Sebastian Aaltonen: I experimented with multiple versions of forward rendering and deferred rendering during the early stages of the project. Our latest PC title Trials 2 was using our last-generation deferred renderer, and it was using a unified lighting model with stencil shadows for each object. When I started to port that engine to Xbox 360, I switched to light index deferred rendering (LiDR), because it was a perfect match for stencil shadows. LiDR was fast and very memory effective. However, as the graphics content production really started, we noticed that stencil shadows had many problems we didn't want to face again. The stencil shadow volume rendering performance is highly erratic (camera angle and depth complexity dependent), it requires extra care on modelling (closed meshes) and the produced shadows are completely sharp and thus unrealistic.
In the end we chose to use traditional g-buffer style rendering. It was the best fit for the environments we have in this game and for the shadowing and post processing techniques we use.
Digital Foundry: How difficult was it in handling tiling, multiple render targets and 60FPS - was the 10MB of eDRAM directly connected to the 360 GPU any help?
Sebastian Aaltonen: We did not use tiling at all, as I wanted to save some performance. This design choice, however, meant that our 3x 32-bit g-buffer setup was a slightly bit too large to be rendered at once. We had to find a way to cut a few pixels somewhere to make the buffers slightly smaller. Fortunately we discovered that majority of TV sets had a little bit of overscan, so we decided to cut 20 rows of pixels inside the upper/lower TV overscan area. This way the majority of the players would never see any unused area in the screen, as their TV would show the unused area outside of the TV screen borders. After the g-buffer rendering is finished, everything (post effects, UI, etc) is rendered using the full screen area. This way we can have a pixel-perfect 720p output without any stretching and without the need to multipass the geometry.
The fast eDRAM frame buffer memory and its free anti-aliasing hardware were very helpful during the technology development and optimisation phases. Rendering to multiple render targets simultaneously is a common scenario for a deferred renderer, and MRT rendering requires lots of render target bandwidth. Our high-end particle renderer also requires lots of render target bandwidth.
eDRAM gives the system huge extra render target bandwidth for operations like these, and makes Xbox 360 a very suitable platform for deferred rendering techniques.
The anti-aliasing hardware inside the eDRAM is one of the most important performance advantages of the platform. With the anti-aliasing hardware we could speed up our soft shadowing algorithm dramatically, and we could replace lots of usually pixel shader-heavy post-processing steps (blurring and downsampling) with cheaper alternatives. These hardware specific optimisations required down-to-the-metal code, but in the end I must say that the eDRAM hardware was a key feature in making our game run at constant 60FPS.

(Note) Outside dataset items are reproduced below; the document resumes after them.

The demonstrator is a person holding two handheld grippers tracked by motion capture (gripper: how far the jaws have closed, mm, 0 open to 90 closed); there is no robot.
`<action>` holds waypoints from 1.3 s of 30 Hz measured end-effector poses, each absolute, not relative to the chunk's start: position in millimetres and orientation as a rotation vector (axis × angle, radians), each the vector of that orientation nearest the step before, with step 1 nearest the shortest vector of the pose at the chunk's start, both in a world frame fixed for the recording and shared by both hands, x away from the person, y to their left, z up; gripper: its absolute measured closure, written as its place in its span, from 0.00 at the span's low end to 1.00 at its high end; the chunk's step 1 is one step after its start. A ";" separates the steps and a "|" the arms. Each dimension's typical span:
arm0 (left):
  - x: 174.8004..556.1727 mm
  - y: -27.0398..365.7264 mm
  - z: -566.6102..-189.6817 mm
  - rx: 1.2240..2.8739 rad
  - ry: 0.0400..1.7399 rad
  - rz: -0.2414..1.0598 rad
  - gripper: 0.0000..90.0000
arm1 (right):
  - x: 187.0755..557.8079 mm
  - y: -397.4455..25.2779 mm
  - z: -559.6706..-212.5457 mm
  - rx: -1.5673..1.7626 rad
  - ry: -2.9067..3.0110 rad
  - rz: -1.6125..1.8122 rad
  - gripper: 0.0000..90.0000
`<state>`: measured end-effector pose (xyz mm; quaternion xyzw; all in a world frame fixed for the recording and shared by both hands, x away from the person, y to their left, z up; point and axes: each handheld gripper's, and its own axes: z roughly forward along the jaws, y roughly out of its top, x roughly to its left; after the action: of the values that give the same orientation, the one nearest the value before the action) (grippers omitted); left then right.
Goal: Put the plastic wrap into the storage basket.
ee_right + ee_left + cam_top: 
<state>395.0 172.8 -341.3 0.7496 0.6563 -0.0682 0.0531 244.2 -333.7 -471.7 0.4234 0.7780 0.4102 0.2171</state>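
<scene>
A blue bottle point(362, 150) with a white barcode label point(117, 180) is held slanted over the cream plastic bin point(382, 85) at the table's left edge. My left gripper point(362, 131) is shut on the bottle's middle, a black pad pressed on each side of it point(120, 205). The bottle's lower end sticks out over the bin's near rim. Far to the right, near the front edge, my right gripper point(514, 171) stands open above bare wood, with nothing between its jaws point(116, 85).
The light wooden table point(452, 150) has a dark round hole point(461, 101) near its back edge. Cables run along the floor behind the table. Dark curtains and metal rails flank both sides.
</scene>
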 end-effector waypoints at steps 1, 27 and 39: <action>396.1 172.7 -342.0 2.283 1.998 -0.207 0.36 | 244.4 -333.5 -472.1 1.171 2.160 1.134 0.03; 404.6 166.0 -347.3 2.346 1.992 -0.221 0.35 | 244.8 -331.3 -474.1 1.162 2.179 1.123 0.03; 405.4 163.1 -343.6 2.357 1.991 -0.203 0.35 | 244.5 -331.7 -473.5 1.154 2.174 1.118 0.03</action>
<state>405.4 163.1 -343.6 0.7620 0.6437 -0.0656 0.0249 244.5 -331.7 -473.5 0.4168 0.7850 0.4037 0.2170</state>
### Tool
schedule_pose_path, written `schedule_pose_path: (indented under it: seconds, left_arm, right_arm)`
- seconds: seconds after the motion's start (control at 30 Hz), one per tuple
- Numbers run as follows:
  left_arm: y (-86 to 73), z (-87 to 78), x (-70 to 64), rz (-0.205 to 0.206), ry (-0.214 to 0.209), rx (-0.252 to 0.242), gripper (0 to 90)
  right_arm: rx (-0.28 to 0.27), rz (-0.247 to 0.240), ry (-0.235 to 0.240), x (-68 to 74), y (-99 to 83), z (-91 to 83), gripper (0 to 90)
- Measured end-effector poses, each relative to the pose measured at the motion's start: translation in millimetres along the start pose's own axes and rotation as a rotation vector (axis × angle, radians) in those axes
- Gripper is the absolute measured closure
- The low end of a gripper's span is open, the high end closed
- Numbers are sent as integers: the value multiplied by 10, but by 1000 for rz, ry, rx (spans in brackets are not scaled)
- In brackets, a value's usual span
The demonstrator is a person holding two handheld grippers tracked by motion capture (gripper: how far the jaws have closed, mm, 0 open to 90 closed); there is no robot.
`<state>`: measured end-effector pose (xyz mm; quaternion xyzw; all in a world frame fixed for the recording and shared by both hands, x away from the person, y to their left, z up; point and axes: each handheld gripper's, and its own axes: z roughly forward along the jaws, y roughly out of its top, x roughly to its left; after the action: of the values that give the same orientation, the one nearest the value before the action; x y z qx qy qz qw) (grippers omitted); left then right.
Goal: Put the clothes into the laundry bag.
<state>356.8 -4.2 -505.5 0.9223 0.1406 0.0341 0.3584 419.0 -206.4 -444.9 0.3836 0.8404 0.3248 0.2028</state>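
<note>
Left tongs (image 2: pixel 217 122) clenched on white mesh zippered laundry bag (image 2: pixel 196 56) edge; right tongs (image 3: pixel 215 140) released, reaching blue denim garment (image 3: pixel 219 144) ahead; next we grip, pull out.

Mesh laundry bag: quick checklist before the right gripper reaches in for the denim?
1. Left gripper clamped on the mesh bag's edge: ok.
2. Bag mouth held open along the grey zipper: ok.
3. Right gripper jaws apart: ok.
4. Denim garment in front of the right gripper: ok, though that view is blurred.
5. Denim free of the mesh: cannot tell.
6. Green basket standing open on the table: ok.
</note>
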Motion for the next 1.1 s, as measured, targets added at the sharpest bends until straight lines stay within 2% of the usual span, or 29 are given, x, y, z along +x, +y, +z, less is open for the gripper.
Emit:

Digital Foundry: What were your chosen render targets? 720p? FP16 or FP10? MSAA?
Sebastian Aaltonen: During the g-buffer rendering, the surface colour is stored in R8G8B8 format (eight bits for each pixel element). The final light accumulation buffer format is floating point FP10. All lighting is done in high dynamic range to the FP10 buffer.
A low resolution and low colour-precision (but high brightness range) version of the light accumulation buffer is resolved for our tone-mapping algorithm and recursively scaled down. The engine constantly calculates the average amount of light approaching the viewer eye, and simulates the eye iris opening and closing using this data. After the whole scene has been rendered to the FP10 floating-point buffer with HDR lighting and then tone-mapped the buffer is resolved to 720p R8G8B8A8 format for final post-process steps.